Venue: Federal Court of Australia
Venue Reference No: QUD 275 of 2009
Judge Name: Dowsett, Edmonds and Gordon JJ
Judgment date: 29 July 2010, corrigendum 2 August 2010
Appeals on foot: No
Decision Outcome: Partly Adverse

Impacted Advice

Impacted Practice Statements:

Précis

Outlines the ATO view of this case which concerned whether Part IVA of the Income Tax Assessment Act 1936 applied to a scheme to overcome law changes that limited employer deductibility for superannuation contributions for employees to age-based limits.

Brief summary of facts

The taxpayer employed Mark Trail and Allan Trail under written employment contracts.

Each employment contract required the taxpayer, in addition to cash remuneration, to make superannuation contributions to the Trail Bros Superannuation Fund (the Fund) totalling $297,000 during the first four years of trading. $120,000 was paid by the taxpayer to the Fund in the year ended 30 June 1996, representing a $60,000 payment for each employee.

In the year ended 30 June 1997 (the 1997 year), legislative amendments had the effect of limiting deductibility for superannuation contributions under the employment contracts to annual age-based deduction limits for each employee: $27,170 for Mark Trail and $9,782 for Allan Trail in the 1997 year and $28,420 for Mark Trail and $10,232 for Allan Trail in the year ended 30 June 1998 (the 1998 year).

In response, the taxpayer and the two employees orally agreed to vary the employment contracts so that instead of making superannuation contributions to the Fund, the Taxpayer would make payments to the Trail Bros Pty Ltd Employee Welfare Fund (the Welfare Fund). The Welfare Fund was established by a deed of trust dated 19 June 1997. In both the 1997 year and the 1998 year, the taxpayer paid $210,000 to the Welfare Fund. The taxpayer claimed a deduction for each payment. The Commissioner disallowed the deductions on the basis that the amounts were not deductible or, if they were, that Part IVA of the Income Tax Assessment Act 1936 (ITAA 1936) operated to disallow the deductions.
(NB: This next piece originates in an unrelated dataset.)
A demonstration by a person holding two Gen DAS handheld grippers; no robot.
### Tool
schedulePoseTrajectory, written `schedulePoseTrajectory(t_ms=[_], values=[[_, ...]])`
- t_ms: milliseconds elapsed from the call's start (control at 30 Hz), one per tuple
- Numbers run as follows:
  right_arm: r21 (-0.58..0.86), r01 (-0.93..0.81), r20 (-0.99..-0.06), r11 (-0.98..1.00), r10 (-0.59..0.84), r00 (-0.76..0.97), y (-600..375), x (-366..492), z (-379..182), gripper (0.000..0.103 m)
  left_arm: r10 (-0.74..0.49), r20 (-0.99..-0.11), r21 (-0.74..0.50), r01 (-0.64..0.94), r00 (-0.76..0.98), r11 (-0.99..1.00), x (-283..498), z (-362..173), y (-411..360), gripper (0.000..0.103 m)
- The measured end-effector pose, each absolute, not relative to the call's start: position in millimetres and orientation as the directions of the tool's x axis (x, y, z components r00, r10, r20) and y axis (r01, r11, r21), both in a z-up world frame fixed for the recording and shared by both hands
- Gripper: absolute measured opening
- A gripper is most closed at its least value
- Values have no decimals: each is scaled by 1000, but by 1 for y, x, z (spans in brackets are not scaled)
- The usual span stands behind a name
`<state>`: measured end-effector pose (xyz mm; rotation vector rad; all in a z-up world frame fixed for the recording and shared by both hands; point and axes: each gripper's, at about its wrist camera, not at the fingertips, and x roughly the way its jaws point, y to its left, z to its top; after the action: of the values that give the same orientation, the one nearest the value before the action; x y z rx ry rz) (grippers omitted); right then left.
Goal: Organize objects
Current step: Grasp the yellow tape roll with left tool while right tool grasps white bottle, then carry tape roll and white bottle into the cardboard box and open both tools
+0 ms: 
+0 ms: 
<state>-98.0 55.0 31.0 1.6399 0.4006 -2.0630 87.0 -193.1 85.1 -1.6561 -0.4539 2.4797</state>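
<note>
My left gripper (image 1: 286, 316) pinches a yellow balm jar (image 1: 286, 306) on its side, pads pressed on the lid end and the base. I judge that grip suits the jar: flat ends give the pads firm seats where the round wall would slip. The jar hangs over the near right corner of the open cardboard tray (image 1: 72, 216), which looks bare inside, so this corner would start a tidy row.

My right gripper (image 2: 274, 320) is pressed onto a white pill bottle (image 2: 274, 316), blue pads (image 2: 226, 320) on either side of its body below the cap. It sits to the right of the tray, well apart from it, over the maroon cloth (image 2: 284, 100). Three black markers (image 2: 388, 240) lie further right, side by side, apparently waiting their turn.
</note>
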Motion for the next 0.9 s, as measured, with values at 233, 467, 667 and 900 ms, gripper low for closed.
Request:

The Administrative Appeals Tribunal (the AAT) found the payments to the Welfare Fund were deductible under s 51(1) of the ITAA 1936 for the 1997 year and under s 8-1 of the Income Tax Assessment Act 1997 (ITAA 1997) for the 1998 year. The AAT also found that although there was a scheme within the meaning of s 177A(1) of the ITAA 1936, Part IVA of the ITAA 1936 did not apply because the taxpayer had not obtained a tax benefit in connection with a scheme within the meaning of s 177C of the ITAA 1936. The AAT did not consider the application of s 177D (b) of the ITAA 1936.

The Commissioner appealed to the Federal Court pursuant to s 44 of the Administrative Appeals Tribunal Act 1975 (the AAT Act). That appeal was limited to the AAT's treatment of Part IVA of the ITAA 1936.

The trial judge (Greenwood J) found that the taxpayer had obtained a tax benefit in each year but, contrary to the Commissioner's submission, found that the tax benefit was not the $210,000 paid to the Welfare Fund in each of the 1997 year and the 1998 year, but the difference between the $210,000 and the superannuation age-based deduction limits for each employee (the differential). His Honour set aside the decision of the AAT and remitted the matter to the AAT.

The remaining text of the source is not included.